Within the records that follow, find every line containing the string "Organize". Copy those lines.

[Entries taken from a collection]
■ ■ ■ ■

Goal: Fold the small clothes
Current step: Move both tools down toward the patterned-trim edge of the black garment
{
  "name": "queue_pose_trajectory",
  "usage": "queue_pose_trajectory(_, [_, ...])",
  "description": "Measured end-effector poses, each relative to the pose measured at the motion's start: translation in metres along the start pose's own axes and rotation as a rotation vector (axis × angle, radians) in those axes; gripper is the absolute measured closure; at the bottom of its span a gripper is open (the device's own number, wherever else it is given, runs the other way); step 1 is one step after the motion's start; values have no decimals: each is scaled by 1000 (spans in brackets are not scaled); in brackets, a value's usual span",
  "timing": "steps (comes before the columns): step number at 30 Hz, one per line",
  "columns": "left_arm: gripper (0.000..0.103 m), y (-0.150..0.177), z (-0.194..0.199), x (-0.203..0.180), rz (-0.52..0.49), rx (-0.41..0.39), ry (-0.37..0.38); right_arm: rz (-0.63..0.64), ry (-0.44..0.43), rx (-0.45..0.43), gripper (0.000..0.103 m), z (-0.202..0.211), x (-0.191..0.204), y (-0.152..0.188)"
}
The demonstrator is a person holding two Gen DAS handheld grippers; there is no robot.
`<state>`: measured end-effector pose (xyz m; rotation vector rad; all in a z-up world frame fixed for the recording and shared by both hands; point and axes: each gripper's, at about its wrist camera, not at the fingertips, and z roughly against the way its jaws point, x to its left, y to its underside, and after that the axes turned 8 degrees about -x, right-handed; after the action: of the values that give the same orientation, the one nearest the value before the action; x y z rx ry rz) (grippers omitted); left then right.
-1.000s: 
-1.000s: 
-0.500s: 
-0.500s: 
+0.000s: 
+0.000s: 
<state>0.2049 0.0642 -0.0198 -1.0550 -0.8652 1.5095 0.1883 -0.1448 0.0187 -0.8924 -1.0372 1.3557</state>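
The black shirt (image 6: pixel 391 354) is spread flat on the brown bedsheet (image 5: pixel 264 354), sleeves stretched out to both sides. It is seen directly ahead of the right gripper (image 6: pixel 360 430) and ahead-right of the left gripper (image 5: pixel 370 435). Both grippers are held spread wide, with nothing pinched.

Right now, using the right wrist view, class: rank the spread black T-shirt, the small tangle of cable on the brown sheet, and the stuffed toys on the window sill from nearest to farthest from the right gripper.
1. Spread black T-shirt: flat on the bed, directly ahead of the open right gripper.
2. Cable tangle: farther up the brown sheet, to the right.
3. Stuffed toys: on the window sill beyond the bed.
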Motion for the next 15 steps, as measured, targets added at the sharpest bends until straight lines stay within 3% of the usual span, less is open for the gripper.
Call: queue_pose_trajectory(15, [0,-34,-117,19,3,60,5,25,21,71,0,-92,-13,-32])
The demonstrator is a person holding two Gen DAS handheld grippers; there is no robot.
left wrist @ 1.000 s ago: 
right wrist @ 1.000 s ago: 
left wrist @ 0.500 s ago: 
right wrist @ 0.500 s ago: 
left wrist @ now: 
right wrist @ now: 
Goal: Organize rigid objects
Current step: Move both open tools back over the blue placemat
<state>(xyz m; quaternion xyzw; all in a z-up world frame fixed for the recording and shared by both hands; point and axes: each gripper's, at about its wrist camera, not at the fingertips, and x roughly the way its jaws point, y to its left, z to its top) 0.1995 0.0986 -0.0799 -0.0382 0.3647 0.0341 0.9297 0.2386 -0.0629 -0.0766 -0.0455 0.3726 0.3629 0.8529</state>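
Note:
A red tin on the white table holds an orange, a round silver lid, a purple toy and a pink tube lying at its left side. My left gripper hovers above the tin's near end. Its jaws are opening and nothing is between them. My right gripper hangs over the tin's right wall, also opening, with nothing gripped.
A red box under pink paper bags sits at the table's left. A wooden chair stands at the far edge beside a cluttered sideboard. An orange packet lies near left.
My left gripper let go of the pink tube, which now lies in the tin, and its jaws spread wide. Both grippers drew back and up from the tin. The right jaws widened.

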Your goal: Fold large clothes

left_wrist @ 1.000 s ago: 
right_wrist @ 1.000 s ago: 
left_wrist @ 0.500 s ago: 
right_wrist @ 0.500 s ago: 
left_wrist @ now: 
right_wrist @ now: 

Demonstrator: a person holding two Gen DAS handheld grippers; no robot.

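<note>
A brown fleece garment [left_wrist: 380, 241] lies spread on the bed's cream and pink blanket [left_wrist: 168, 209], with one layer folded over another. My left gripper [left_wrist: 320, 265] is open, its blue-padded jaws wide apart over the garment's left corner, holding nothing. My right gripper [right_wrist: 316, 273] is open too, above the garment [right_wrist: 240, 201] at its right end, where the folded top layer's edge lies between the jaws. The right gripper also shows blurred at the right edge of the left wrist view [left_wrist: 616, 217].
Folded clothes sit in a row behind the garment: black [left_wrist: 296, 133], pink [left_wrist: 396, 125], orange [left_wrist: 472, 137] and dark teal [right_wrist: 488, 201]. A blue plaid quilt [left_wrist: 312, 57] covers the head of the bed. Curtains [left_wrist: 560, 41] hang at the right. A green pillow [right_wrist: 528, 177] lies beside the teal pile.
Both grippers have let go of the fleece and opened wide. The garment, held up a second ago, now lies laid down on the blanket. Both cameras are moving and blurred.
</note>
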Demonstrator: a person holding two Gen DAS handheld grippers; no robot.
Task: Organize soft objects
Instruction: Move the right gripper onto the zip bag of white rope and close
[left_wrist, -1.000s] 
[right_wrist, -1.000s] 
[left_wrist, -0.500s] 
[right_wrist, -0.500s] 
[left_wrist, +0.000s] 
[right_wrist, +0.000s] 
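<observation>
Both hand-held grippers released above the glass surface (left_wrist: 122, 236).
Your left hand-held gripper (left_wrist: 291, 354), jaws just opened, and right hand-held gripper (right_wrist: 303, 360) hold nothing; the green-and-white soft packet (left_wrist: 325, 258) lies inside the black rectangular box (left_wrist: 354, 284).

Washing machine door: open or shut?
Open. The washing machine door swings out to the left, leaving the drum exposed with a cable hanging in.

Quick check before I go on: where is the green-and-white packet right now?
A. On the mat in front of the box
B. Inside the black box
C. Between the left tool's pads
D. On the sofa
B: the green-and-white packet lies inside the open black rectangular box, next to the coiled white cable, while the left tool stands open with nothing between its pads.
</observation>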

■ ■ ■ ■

◆ **Expected answer**
Goal: Organize rigid objects
Task: Organize soft objects

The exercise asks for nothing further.